What needs to be done: Scan the listing beneath this sentence. Report each line with the word "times".

Recorded data:
####################

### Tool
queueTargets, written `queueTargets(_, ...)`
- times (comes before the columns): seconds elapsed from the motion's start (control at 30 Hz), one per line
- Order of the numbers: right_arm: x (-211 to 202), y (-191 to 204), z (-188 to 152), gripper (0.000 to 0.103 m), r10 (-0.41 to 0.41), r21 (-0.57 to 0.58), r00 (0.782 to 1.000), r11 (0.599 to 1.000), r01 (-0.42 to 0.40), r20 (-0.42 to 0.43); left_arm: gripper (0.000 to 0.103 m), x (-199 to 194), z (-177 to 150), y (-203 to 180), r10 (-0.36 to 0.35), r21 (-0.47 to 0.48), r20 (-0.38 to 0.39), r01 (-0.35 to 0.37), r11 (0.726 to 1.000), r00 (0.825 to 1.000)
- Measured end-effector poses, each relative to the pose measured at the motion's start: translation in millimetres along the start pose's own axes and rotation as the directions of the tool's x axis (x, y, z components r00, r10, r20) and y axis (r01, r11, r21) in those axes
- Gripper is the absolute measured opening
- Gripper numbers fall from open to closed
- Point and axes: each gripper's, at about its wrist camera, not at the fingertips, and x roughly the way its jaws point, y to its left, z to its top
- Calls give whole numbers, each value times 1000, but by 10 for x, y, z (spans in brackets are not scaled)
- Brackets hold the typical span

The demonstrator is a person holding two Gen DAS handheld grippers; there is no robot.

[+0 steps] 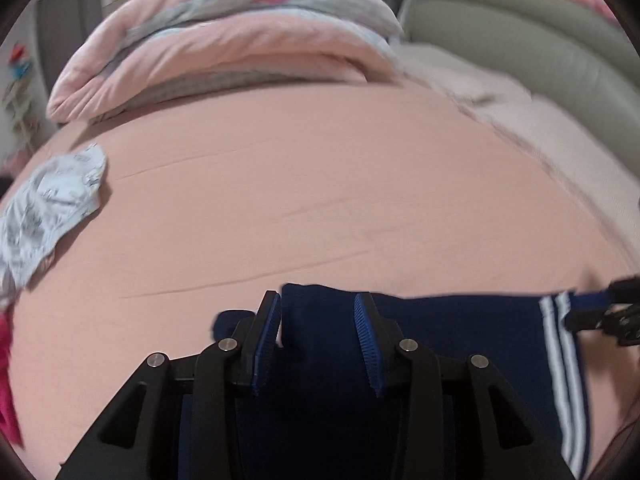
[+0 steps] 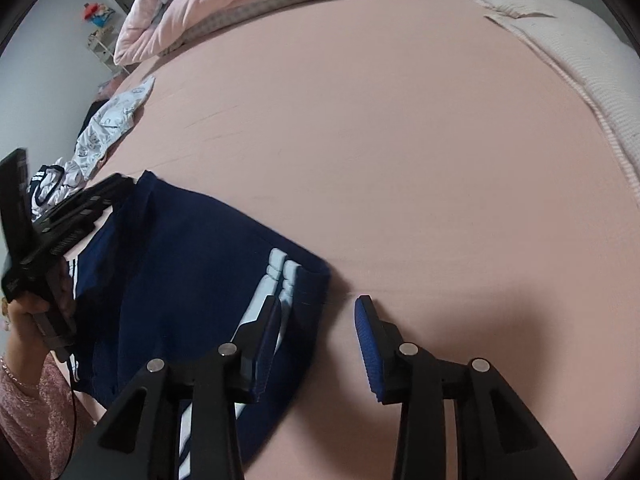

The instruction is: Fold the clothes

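Observation:
A navy garment with white side stripes [image 1: 460, 328] lies flat on the pink bed sheet [image 1: 320, 180]. My left gripper [image 1: 318, 308] stands open over the garment's left corner, which lies loose between the blue pads without being pinched. In the right wrist view the same garment [image 2: 180, 260] spreads out at lower left. My right gripper [image 2: 319, 304] is open at the striped corner, its left finger over the stripes and its right finger over bare sheet [image 2: 400, 160]. A hand in a pink sleeve [image 2: 28, 408] holds the left gripper at that view's left edge.
A folded pink quilt [image 1: 224, 48] lies at the far end of the bed. A white printed garment [image 1: 48, 200] sits at the left edge, with magenta cloth [image 1: 6, 380] below it. A grey headboard [image 1: 520, 40] and a pale blanket [image 2: 560, 40] border the right side.

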Motion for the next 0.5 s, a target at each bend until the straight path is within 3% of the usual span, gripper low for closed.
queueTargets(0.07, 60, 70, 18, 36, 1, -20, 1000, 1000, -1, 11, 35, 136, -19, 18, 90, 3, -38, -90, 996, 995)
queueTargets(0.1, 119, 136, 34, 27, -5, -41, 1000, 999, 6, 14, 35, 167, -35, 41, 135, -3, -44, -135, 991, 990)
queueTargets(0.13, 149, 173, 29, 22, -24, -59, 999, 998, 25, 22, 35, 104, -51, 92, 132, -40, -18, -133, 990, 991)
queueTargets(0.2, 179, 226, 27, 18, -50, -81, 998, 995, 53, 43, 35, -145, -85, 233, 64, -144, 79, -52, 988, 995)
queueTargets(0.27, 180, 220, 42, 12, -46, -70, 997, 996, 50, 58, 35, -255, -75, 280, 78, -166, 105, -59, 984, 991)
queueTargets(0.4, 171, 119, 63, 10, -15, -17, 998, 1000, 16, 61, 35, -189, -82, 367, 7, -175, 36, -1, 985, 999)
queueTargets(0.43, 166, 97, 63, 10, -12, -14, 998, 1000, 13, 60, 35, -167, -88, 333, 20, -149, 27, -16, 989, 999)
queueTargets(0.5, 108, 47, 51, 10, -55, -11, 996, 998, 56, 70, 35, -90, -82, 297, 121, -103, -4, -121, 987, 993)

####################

Response to the exercise:
- times (comes before the columns): seconds elapsed from the motion's start (control at 30 Hz), one per line
- Calls give whole numbers, each value times 1000, but by 10 for x, y, z (spans in brackets are not scaled)

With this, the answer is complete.